_WHAT YOU ARE ASKED TO DO_
Transcribe the entries below word for word, beginning at the line with "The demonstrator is" and stopping after the line with "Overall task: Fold"; drop all pictures.

_PROVIDED DATA_
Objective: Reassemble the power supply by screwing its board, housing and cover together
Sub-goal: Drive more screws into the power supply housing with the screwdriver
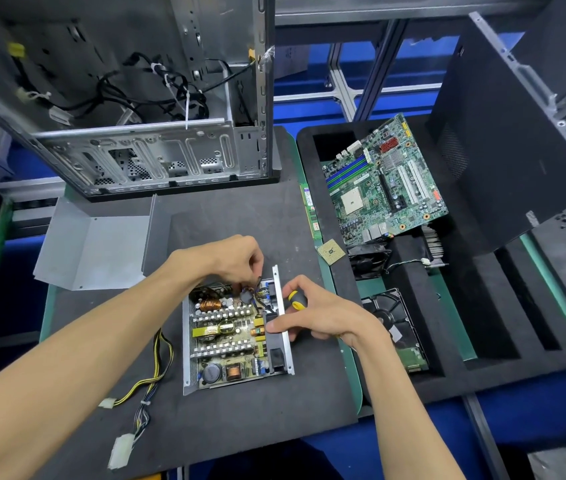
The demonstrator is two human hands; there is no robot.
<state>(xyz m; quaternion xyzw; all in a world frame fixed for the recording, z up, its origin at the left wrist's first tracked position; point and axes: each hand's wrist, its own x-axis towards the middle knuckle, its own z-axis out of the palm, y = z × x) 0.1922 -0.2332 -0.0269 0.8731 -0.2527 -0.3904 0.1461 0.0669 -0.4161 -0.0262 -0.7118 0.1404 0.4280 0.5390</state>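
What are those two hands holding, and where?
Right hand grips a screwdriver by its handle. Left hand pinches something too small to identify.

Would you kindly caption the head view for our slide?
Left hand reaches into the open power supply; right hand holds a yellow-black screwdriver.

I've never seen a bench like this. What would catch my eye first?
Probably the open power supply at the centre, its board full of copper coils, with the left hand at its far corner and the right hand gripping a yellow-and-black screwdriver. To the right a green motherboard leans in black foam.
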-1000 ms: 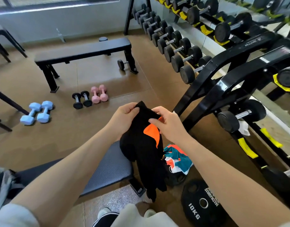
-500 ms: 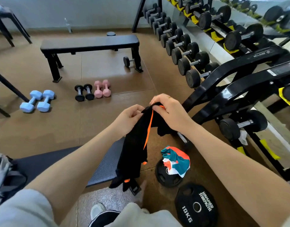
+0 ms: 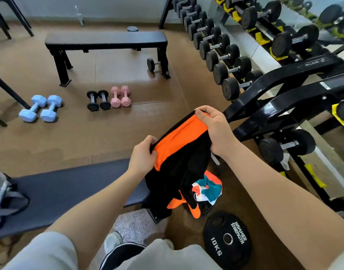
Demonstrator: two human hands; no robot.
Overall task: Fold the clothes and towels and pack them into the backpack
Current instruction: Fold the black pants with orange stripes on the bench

_RESPONSE FOR THIS EXERCISE_
The demonstrator is two human hands; there is no robot.
<state>(xyz m; quaternion xyzw; all in a world frame fixed for the recording, z up, its origin at the left wrist's first tracked position; point and axes: each hand's wrist, its own x-axis towards the middle knuckle, its own z-axis out of the palm, y = z × x) 0.1922 -0.2332 -0.0269 0.8731 -0.2527 -0.3904 0.1461 0.0669 -0.4161 -0.0262 -0.7118 0.1404 0.4280 0.5390</state>
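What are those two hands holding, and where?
Right hand grips a screwdriver by its handle. Left hand pinches something too small to identify.

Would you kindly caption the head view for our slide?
Left hand reaches into the open power supply; right hand holds a yellow-black screwdriver.

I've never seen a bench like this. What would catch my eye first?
Probably the open power supply at the centre, its board full of copper coils, with the left hand at its far corner and the right hand gripping a yellow-and-black screwdriver. To the right a green motherboard leans in black foam.
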-1000 ms: 
-500 ms: 
+0 ms: 
Demonstrator: two human hands; no robot.
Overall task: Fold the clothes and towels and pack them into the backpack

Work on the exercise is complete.